• _WORK REQUEST_
Please return every line of the records that contains the word "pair".

• _RECORDS FOR THE EXERCISE_
•••

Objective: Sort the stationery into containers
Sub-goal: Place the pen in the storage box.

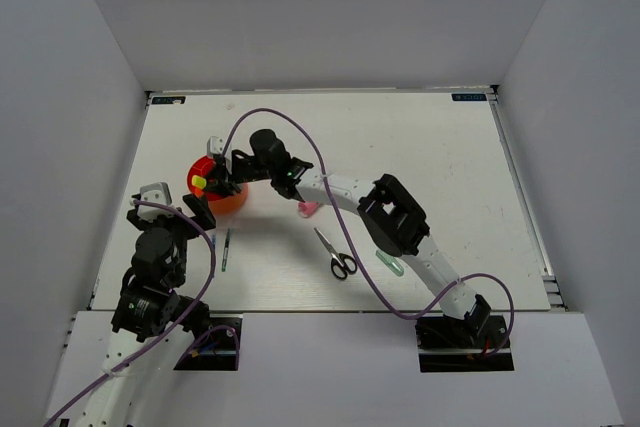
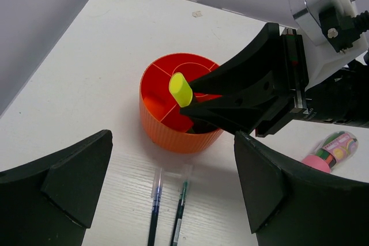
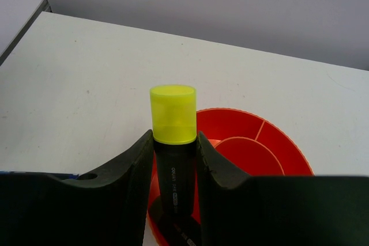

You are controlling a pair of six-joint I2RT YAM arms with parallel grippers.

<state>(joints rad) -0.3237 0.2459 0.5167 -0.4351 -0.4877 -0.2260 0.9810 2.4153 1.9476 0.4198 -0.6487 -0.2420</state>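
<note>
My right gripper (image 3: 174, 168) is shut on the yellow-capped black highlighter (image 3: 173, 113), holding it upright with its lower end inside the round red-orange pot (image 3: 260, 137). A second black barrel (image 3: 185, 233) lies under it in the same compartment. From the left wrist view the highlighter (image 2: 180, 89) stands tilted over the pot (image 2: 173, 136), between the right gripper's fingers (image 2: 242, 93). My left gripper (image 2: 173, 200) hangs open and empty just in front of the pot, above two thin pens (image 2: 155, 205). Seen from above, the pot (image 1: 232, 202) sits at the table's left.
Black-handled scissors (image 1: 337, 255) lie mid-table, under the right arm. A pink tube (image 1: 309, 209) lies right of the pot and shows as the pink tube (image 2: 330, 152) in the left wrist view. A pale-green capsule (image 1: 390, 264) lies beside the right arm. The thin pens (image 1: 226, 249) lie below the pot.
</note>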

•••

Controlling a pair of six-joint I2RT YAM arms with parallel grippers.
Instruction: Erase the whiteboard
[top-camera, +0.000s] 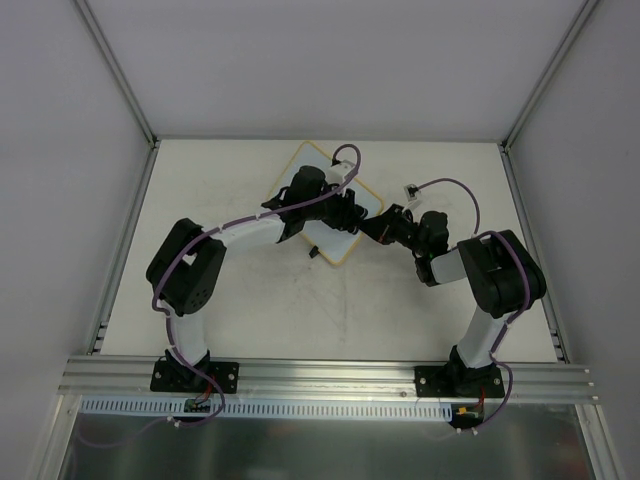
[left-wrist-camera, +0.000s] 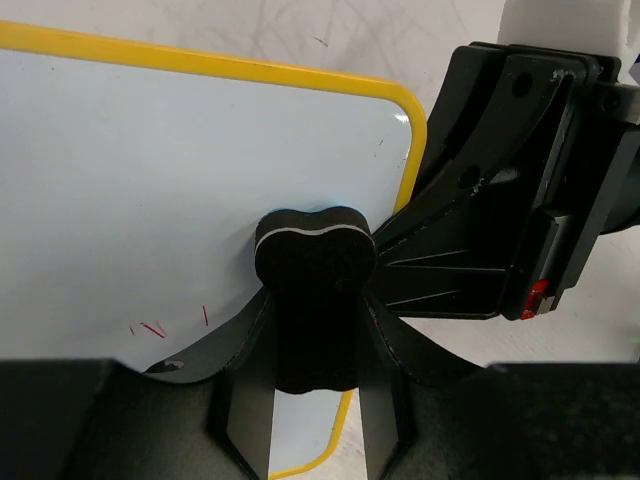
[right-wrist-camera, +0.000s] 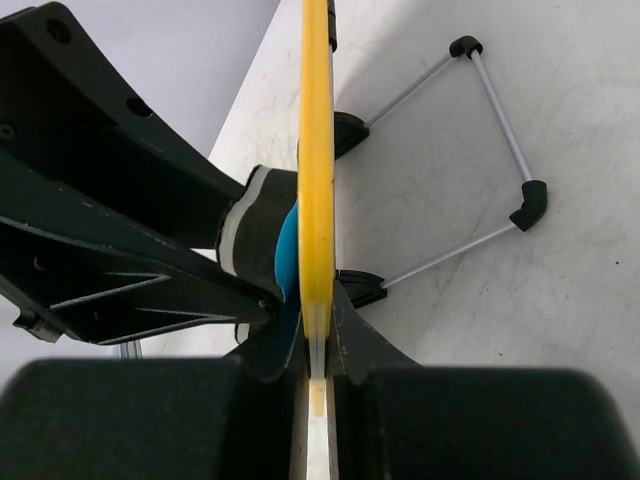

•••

• _TASK RESULT_
You are controlling a pair of six-joint I2RT YAM arms with parallel grippers.
Controlling a pair of six-joint I2RT YAM arms with parallel grippers.

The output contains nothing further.